If you seek wisdom like silver, and search for it as for hidden treasures—then you will understand the fear of the Lord and find the knowledge of God.

Today is the Feast of St. Benedict of Nursia, founder of the Benedictine order and generally considered the “father of Western monasticism.” Most of what we know about him comes from the Dialogues of Pope Gregory the Great, written about sixty years after his death. This work appears to be a combination of biographical sketch and miracle stories. What we can receive as factual: Benedict was born around the year 480, in central Italy, of noble birth. He had a sister, by tradition a twin, St. Scholastica. He was educated in Rome, studying rhetoric and law, but was turned off by the excesses of Roman society. He abandoned the life he had been brought up to, taking his childhood nurse with him to a community at the foot of a mountain, maybe 40 miles away. He found a mentor named Romanus, a monk in a nearby monastery, who encouraged him to become a hermit, which he was for three years, embracing prayer, silence, and solitude. Benedict appears to have grown into his vocation during this time, and after he emerged, stories of miracles spread around him, and a community grew up around him. He eventually built twelve monasteries, each with their own abbot, and lived in a thirteenth monastery with a few select brothers, as abbot over all of them. He is noted for the Rule of St. Benedict, which is likely to have been an expansion of an earlier monastic rule, and is the only piece of Benedict’s writing we have. This rule stresses hospitality, humility, prayer, and work, in communal life.
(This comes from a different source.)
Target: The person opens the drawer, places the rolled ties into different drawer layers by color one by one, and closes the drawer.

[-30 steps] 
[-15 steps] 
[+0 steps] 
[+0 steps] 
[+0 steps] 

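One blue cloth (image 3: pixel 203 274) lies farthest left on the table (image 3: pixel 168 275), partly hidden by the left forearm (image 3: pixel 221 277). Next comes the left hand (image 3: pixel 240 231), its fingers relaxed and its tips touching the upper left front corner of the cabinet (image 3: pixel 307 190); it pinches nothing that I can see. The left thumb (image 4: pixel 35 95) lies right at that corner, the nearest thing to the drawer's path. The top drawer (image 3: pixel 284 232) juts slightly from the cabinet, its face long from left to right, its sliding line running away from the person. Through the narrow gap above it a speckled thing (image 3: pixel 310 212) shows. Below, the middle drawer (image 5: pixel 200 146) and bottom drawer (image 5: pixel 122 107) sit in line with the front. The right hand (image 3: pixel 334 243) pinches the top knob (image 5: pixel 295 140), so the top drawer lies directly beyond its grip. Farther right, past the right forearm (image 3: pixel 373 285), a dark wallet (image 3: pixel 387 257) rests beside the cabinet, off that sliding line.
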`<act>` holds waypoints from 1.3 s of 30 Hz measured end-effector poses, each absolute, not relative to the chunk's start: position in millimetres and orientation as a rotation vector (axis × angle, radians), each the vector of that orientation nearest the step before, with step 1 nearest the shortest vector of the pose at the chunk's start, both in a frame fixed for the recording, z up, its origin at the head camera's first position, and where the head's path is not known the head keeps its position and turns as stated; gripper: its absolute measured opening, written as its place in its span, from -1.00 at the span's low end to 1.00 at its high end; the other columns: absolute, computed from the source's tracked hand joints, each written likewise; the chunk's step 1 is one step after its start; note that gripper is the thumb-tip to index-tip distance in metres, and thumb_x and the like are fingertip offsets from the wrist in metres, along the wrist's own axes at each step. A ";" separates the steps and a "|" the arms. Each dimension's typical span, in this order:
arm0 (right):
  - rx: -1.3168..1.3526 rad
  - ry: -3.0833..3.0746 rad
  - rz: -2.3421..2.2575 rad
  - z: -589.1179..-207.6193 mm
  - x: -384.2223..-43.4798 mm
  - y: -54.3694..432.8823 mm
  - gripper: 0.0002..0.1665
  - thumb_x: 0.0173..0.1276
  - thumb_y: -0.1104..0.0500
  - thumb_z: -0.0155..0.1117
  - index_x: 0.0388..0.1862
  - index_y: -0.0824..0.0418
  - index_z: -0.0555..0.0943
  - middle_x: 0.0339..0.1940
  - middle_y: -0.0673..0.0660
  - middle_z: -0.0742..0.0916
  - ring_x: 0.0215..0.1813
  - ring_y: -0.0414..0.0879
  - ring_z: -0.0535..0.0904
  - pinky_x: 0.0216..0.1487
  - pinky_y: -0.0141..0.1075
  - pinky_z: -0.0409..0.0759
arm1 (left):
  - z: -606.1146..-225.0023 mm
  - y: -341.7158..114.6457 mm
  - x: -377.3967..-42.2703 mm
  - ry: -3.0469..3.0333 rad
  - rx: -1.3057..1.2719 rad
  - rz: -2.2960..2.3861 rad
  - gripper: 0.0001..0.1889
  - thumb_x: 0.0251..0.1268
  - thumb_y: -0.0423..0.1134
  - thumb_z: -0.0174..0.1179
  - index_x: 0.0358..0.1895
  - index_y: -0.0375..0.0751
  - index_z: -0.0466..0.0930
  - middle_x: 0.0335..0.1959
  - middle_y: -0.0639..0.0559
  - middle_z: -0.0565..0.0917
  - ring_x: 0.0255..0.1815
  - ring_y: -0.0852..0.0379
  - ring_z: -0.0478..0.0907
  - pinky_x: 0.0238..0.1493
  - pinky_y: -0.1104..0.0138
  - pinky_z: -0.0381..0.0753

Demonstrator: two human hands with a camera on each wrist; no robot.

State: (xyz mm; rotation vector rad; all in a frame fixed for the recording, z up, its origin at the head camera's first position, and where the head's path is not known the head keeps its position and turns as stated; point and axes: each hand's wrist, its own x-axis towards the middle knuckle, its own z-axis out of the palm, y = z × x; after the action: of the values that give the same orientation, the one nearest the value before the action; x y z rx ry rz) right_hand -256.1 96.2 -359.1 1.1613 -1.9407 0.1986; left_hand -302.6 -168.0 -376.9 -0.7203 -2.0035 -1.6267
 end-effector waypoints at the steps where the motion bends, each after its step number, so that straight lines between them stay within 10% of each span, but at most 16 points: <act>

We have, then, a picture of a man who grew up in material wealth, with a good education and all the advantages to succeed in the society of his place and time, who at some point around the age of twenty looked around at all the excesses all around him, and chose an alternative path. Benedict had a vision of what it meant to live in accordance with the Gospel. He did not set out to invent monasticism; it already existed. He added his own focus and energy to reforming what he experienced.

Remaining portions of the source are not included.